Но вы не понимаете, вы, бедные труженики в городах, которые шагаете по улице и наблюдаете за лицами богатых.
Я должен был быть нотариальным клерком — я, называемый Пипистрелло (летучая мышь), потому что я всегда кружился и вертелся в воздухе. Я должен был быть клерком, так решили за меня мать и бабушка, с самим старым нотариусом, который жил на углу и зарабатывал свой ежедневный хлеб, неся огонь и меч, где мог, через дела своих соседей. Он был старым негодяем, но моя мать не знала этого: он обещал быть безопасным и заслуживающим доверия опекуном моей юности, и она верила, что он имеет власть уберечь меня от всех опасностей судьбы. Она хотела быть уверенной, что я никогда не пойду на риски карьеры моего отца: она хотела видеть меня всегда перед тарелкой травяного супа на своем столе. Бедная мать!
Однажды в Орте случай дал мне другую судьбу, чем эта, согласно ее желаниям.
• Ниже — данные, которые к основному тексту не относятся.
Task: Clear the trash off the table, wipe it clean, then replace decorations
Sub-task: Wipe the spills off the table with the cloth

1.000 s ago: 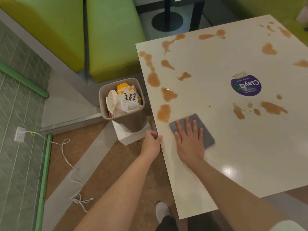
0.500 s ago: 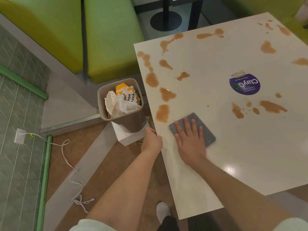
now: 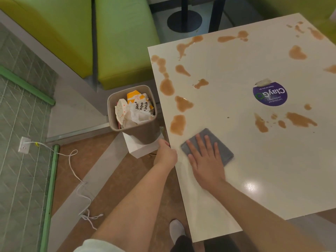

Однажды прекрасным восходом солнца в утро Вербного воскресенья я услышал резкий звук визгливой флейты, металлический лязг тарелок, крики мальчишек, грохот маленького барабана. Это был ратаплан, бьющий перед труппой борцов и жонглеров, которые пересекали Марке и Реджо-Эмилию. Труппа расположилась на маленькой площади, выжженной солнцем и окруженной старыми разрушающимися домами: я побежал с остальными мальчишками Орте посмотреть на них. Орте был в праздничном наряде: старый, морщинистый, заброшенный, забытый миром, каким он является, он сделал себя веселым в тот день с пальмами, лилиями, сиренью и ветвями ивы; и его люди, честные, радостные, одетые в лучшее, которые заполняли улицы, церкви и винные лавки, после мессы стекались с одним согласием и давкой вокруг места игр бродяг.
Это было в месяце апреле: за стенами и на берегах Тибра, все еще раздутого зимними паводками, можно было видеть золото миллионов нарциссов и ярко-малиновый и желтый цвета тюльпанов в зеленой кукурузе. Запах цветов и трав проникал в город и наполнял его темные и узкие пути; лодочники имели зеленые ветви, прикрепленные к своим мачтам; в тишине вечера слышалось пение сверчков, и даже комар прилетал и трубил в свою пронзительную маленькую трубу, и человек был готов сказать ему «Добро пожаловать!», потому что на своем маленьком рожке он трубил хорошую новость: «Лето здесь!» Ах, те яркие летние дни моей юности! Я стар сейчас — да, стар, хотя прожил всего двадцать пять лет.
Этим днем, в Вербное воскресенье, я побежал посмотреть на атлетов, как мотылек летит на свечу: в Италии весь мир любит акробата, будь он немой или говорящий, из дерева или из плоти, и весь Орте спешил, как я спешил, под солнечными небесами Пасхи. Я видел, я дрожал, я смеялся: я рыдал от экстаза. Это было так много лет, что я не видел своих братьев! Разве они не были моими братьями все?